Section 8D of the MLA 1986 provides the amount of Medicare levy payable by a taxpayer is increased by 1% of their taxable income and reportable fringe benefits where, for the whole of the period:
· they are a married person
· their family income for Medicare levy surcharge purposes exceeds the family surcharge threshold
· they, or at least one of their dependants, are not covered by an insurance policy that provides private patient hospital cover, and
· they are not a prescribed person as defined in section 251U of the ITAA 1936.
This increase in the amount of Medicare levy payable is commonly known as the Medicare levy surcharge.
Section 3A of the MLA 1986 provides that the family surcharge threshold for a family with no dependant children for the 2010-11 financial year is $154,000, and for the 2011-12 financial year is $160,000 (plus $1,500 for each dependent child after the first). The income for Medicare levy surcharge purposes is the sum of the following:
· taxable income
· reportable superannuation contributions
· reportable fringe benefits
· net investment loss
· the amount on which family trust distribution tax has been paid; and
· exempt foreign employment income
In the case of McCarthy v F C of T 2002 ATC 2004, the applicant applied for an exemption from the Medicare levy being imposed. It was determined that the Commissioner had no discretion to not impose the Medicare levy (or the Medicare levy surcharge) as there was no provision in the legislation to do so. Once a taxpayer's income has reached the Medicare levy surcharge threshold the surcharge must be imposed in accordance with the legislation.
In your case, your family income is below the threshold for the 2010-11 financial year, but above the threshold for the 2011-12 financial year.
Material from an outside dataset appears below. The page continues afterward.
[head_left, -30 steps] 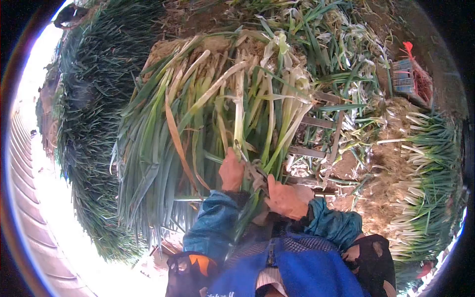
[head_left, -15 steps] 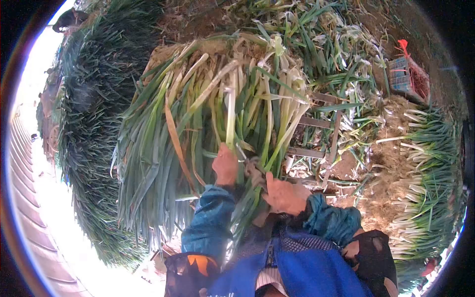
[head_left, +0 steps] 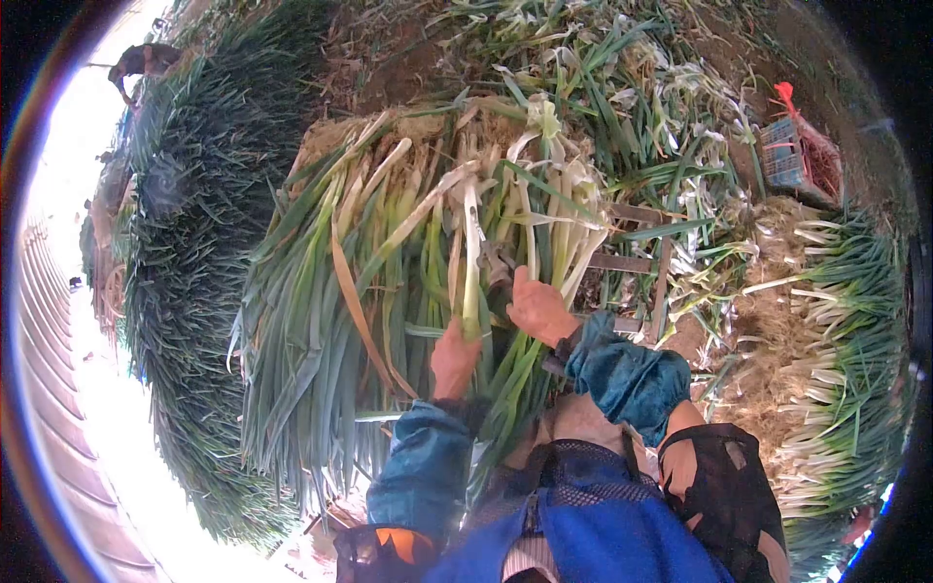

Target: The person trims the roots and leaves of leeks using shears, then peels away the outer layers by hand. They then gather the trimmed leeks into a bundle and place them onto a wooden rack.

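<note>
My left hand (head_left: 454,361) is closed around the lower part of a green onion (head_left: 471,284), whose pale stalk points away from me. My right hand (head_left: 540,308), just right of the stalk, is closed on a greyish tool (head_left: 499,267); the tool's kind is not clear. Its thin front end lies beside the white part of the stalk. Under both hands spreads a large heap of untrimmed green onions (head_left: 321,291), roots at the far end and long leaves hanging toward me and to the left.
On the left stands a long, dense bank of green onion leaves (head_left: 209,253). Cleaned green onions (head_left: 826,379) lie stacked at the right. Peeled scraps (head_left: 671,117) cover the ground ahead, near a metal frame (head_left: 622,262) and a wire basket (head_left: 785,155) with a red tie.
My right hand and the tool have moved forward along the stalk. The left hand has drawn slightly back toward me, still holding the green onion.
</note>
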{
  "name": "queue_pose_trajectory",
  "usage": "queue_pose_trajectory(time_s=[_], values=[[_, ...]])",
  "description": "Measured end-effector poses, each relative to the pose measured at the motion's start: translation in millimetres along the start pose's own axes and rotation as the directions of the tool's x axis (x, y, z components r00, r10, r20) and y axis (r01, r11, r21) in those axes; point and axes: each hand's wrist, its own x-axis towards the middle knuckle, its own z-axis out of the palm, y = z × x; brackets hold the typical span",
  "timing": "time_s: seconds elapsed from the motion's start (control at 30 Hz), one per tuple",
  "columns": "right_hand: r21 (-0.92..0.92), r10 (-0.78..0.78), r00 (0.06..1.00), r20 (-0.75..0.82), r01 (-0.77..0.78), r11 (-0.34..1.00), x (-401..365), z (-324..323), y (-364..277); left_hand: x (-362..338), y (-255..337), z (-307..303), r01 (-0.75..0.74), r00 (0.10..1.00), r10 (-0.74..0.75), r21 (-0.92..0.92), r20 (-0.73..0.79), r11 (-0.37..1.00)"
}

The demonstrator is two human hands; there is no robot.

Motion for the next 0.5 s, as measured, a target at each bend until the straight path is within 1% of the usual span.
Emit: queue_pose_trajectory(time_s=[0.07, 0.1, 0.2, 0.27, 0.3, 0.37, 0.4, 0.5], values=[[-0.051, 0.022, 0.999, 0.043, -0.02, 0.999, 4.6, -6.3, -7.1, -5.7, -4.6, 2.9, -0.013, 1.0, 0.014, -0.004, 0.016, 1.0], [-0.033, 0.043, 0.999, 0.031, -0.042, 0.999, 11.2, -5.0, -3.9, -7.7, -6.8, 3.9, -0.02, 0.999, 0.02, -0.005, 0.025, 1.0], [0.02, 0.097, 0.995, 0.016, -0.097, 0.995, 26.0, -5.8, 1.5, -12.6, -8.3, 4.7, -0.084, 0.996, 0.083, -0.069, -0.026, 0.994], [0.046, 0.119, 0.993, 0.014, -0.12, 0.992, 23.5, -11.6, 2.9, -10.5, -4.3, 0.7, -0.046, 0.999, 0.048, -0.077, 0.023, 0.996], [0.056, 0.095, 0.995, 0.01, -0.096, 0.994, 18.0, -12.0, 5.5, -9.3, -2.3, -0.5, -0.029, 0.998, 0.033, -0.083, 0.049, 0.996], [0.078, 0.041, 0.999, 0.002, -0.041, 0.996, 3.7, -13.6, 7.5, -8.8, -3.9, 1.3, -0.077, 0.997, 0.079, -0.122, 0.018, 0.99], [0.076, 0.051, 0.999, 0.013, -0.051, 0.996, 1.4, -14.0, 6.4, -9.4, -5.7, 2.7, -0.098, 0.995, 0.099, -0.139, 0.001, 0.985], [0.067, 0.069, 0.997, 0.039, -0.072, 0.995, -4.3, -24.0, -0.9, -12.2, -13.0, 9.8, -0.072, 0.997, 0.073, -0.111, 0.004, 0.991]])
As your family income for the 2010-11 financial year is below the family threshold of $154,000, you are not liable for the Medicare levy surcharge.
As your family income for the 2011-12 financial year is above the family threshold of $160,000, you are liable for the Medicare levy surcharge in the 2011-12 financial year. As stated above, the Commissioner does not have any discretion not to impose the surcharge.
Dependent parent tax offset
Section 159J of the ITAA 1936 allows a tax offset where you have maintained a dependent. Examples of eligible dependents are a spouse, an invalid relative, a parent or a spouse's parent.
In order to claim a dependent parent tax offset the following criteria must be met:
· the taxpayer and the dependent must both be residents of Australia for tax purposes
· the taxpayer's adjusted taxable income (ATI) must be less than $150,000;
· the dependent's ATI must be less than $6,986 for the 2010-11 financial year and $7,186 for the 2011-12 financial year; and
· you must have provided your dependent with food, clothing or lodging, or helped pay for their living, medical or educational costs.
ATI consists of the following:
· the person's reportable employer superannuation contributions
· the person's deductible personal superannuation contributions
· the person's adjusted fringe benefits
· certain tax-free government pensions or benefits received by the person
· the person's net financial investment loss
· the person's net rental property loss
· any child support payments the person provided to another person
In your case, you dependent parent receives a full aged pension. As the aged pension is considered taxable income, it is included in your dependent parent's ATI. As the amount of the full aged pension is greater than the ATI threshold for your dependent parent, you cannot claim a dependent parent tax offset.